In the previous and inaugural post, “What Trump’s Talks on Tariffs Mean for You and Me,” of the Economics in News series, I explained what are tariffs, their types, and how they are calculated.

Considering US President Donald Trump’s recent imposition of tariffs making the news, I also discussed how consumers living in the US would be impacted by tariffs imposed on steel and aluminum.

But what if you, like me, live in some other corner of the world? How would tariffs imposed on imports into the US affect us?

Alternatively, how would they affect the functioning of the world economy?

In this article, I have attempted to offer a clearer idea about the various effects of tariffs with the help of good old economics and a diagram, which will make it easier for you to visualize precisely how tariffs are actually damaging for the economy.

Image Source: Pixabay

Let’s start by taking an example.

Say that the price of steel in the global market, i.e. the price at which you can buy or sell steel from other countries, is ‘Pw,’ which alternatively stands for “world price.”

When say the US imposes a tariff on steel, the price of steel in the US would go up by the amount of the tariff.

This will result in an increased price of steel, in the US, which will be equal to ‘Pw +t,’ where ‘t’ is the tariff amount.

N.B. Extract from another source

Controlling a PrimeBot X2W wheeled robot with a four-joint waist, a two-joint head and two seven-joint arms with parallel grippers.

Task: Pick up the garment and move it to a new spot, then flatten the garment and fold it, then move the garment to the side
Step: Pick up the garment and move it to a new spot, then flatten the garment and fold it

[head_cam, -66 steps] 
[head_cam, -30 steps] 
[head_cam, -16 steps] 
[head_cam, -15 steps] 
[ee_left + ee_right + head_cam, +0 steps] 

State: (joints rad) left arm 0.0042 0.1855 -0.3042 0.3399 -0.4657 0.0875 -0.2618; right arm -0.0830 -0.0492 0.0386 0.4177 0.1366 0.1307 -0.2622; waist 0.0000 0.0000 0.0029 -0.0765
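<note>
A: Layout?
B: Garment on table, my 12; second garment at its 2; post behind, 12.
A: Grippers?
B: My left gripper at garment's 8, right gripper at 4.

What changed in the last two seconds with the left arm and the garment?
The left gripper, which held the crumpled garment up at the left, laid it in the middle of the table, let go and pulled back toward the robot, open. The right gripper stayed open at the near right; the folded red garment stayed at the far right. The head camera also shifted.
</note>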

Going back to when there were no tariffs, US firms that needed steel could buy 100 units of steel at price ‘Pw.’

However, US manufacturers of steel were only able to supply 20 units of steel.

So, US firms would bridge that gap between excess demand and insufficient supply by importing the 80 (=100–20) units of steel.

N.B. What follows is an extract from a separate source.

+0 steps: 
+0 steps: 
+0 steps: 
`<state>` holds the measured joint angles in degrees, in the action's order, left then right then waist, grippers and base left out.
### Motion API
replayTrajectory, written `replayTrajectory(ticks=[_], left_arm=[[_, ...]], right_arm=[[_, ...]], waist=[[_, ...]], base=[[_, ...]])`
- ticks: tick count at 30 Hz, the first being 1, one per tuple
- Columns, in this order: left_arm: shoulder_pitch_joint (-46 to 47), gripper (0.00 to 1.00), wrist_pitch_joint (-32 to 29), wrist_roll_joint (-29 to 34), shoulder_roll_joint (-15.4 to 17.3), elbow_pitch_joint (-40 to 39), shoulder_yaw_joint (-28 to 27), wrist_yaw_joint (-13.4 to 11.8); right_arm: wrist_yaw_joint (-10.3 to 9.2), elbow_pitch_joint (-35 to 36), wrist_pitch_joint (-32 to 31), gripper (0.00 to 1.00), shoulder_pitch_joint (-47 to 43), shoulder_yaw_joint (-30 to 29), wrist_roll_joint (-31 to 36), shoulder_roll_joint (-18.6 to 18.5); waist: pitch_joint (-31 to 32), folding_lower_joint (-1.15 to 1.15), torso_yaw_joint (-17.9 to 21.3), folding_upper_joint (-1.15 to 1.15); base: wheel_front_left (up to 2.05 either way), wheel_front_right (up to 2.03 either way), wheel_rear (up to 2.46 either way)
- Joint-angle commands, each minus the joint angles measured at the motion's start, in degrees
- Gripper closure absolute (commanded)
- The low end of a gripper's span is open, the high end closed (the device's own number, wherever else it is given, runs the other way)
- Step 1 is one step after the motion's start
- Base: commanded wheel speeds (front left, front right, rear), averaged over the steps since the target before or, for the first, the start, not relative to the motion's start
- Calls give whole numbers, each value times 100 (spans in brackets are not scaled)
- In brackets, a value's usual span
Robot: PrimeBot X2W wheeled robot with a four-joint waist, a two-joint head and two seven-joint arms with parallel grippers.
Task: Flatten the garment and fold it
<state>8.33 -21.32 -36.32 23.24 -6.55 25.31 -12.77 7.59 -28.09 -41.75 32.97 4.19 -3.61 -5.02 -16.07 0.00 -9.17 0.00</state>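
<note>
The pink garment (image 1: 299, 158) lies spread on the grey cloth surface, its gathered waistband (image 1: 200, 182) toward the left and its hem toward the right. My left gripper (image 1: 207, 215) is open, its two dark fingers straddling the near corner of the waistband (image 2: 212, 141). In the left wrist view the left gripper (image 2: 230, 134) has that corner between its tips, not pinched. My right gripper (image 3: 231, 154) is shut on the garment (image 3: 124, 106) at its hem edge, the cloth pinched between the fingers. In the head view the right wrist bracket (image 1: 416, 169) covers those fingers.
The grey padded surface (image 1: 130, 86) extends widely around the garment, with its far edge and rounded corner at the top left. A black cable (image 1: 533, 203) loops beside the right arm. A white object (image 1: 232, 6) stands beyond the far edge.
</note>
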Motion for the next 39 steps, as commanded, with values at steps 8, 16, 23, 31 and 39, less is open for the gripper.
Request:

(I know the diagram looks scary, but if you keep reading, you’ll realize it’s really not.)

Image by Priyanshi Sheth

However, with an increase in the price to ‘Pw + t,” the US can now only afford to buy 70 units of steel.

Meanwhile, at an increased selling price of ‘Pw + t,’ US manufacturers are able to increase their production and supply to 40 units.

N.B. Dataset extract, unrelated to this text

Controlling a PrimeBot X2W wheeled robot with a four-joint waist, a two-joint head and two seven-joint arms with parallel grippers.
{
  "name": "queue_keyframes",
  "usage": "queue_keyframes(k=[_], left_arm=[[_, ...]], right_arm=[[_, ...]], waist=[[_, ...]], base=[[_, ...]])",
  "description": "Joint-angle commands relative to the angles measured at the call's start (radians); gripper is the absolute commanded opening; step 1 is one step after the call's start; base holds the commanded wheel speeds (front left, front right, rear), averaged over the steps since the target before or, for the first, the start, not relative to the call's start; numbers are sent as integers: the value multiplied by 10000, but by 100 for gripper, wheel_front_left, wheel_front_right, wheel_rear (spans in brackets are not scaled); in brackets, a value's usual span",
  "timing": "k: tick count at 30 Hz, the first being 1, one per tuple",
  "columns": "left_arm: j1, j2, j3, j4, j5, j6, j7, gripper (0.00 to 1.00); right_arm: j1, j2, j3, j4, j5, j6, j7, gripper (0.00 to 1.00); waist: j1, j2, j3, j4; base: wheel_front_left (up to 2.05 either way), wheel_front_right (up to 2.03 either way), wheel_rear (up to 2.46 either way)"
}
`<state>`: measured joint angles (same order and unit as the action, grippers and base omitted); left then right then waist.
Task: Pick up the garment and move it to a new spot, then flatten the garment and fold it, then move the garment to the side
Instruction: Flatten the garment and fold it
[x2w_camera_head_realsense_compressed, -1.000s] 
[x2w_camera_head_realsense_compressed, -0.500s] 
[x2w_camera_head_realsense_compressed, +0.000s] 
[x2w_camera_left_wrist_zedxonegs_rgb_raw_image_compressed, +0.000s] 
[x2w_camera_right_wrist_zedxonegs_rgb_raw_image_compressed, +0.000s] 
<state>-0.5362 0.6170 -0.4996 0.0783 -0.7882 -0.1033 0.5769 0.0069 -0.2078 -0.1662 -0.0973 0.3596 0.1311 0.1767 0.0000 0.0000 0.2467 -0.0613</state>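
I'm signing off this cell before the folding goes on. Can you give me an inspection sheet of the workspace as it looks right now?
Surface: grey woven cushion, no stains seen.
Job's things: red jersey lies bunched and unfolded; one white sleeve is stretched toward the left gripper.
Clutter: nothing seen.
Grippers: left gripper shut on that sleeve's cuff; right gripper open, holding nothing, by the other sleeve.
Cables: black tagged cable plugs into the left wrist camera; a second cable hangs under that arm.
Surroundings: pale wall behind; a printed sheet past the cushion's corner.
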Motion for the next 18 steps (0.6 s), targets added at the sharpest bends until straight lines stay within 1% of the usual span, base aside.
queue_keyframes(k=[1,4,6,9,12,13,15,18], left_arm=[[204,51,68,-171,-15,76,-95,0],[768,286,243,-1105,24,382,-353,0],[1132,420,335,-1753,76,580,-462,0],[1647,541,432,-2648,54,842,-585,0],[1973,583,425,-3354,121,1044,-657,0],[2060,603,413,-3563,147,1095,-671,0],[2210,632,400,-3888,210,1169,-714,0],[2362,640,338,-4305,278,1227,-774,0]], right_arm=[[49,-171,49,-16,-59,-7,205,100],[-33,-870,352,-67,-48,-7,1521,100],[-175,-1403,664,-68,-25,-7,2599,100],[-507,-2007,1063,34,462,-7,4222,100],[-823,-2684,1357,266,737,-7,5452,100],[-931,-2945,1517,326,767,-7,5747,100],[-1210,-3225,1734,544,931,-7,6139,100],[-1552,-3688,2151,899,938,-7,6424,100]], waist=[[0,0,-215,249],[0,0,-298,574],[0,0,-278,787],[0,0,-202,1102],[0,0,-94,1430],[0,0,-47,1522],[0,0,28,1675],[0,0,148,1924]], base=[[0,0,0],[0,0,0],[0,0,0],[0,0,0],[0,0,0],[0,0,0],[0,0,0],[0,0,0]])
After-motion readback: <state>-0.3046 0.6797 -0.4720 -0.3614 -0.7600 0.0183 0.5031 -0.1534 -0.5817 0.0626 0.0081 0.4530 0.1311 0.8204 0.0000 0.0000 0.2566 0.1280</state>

With a decreased demand and an increased domestic supply, US firms now have to import only 30 (=70–40) units of steel.

Thus far, it appears that the US firms that need steel will now have to pay a higher price, whereas US manufacturers of steel will now be able to get a higher price for that steel.

It seems that these domestic producers are the main beneficiaries, whereas only the US firms requiring steel are losing out by paying more.

However, if you observe this situation closely, you will realize that those US firms that could once have produced goods with 100 units of steel, can now only produce 70 units of steel worth of goods.

This decreased supply of raw material translates into decreased production of goods. Less goods produced means less goods available for consumers in that country. Less goods available means lesser consumption.

Lesser consumption… Well, theoretically, when consumers have lesser choices for consumption, it usually means a lesser standard of living or lesser consumer welfare, which is not good for the economy or any country.

(Psst… So, it’s not just US consumers who are losing out.)

From this, we understand that economics says that tariffs lead to lesser goods available in the market.

This combination of lesser supply and increased prices means that these relatively scarcer goods will only find a home in the hands of those you can really afford to spend the money to buy them.

Getting our head around the entire picture…

For a moment, let’s shift our focus to the other stakeholders involved here.

We observe that when tariffs are imposed on imports, the winning parties are the domestic suppliers and the government, which earns tax revenue through tariffs.

(This tax revenue is equal to the quantity of decreased imports, i.e. 30 units, multiplied by the tariff per unit, i.e. ‘t,’ and has been shown as the orange box in the above diagram.)

Meanwhile, domestic consumers lose out. What’s more is that the economy as a whole also loses out because of a phenomenon called “deadweight loss.

Deadweight losses, as seen in the above diagram, occur when the winning party or parties win or earn less than the loss suffered by the losing party or parties.

So, US manufacturers of steel may be earning more now. The government may also be earning more revenue. However, US firms requiring steel have lost way more earnings than both of them.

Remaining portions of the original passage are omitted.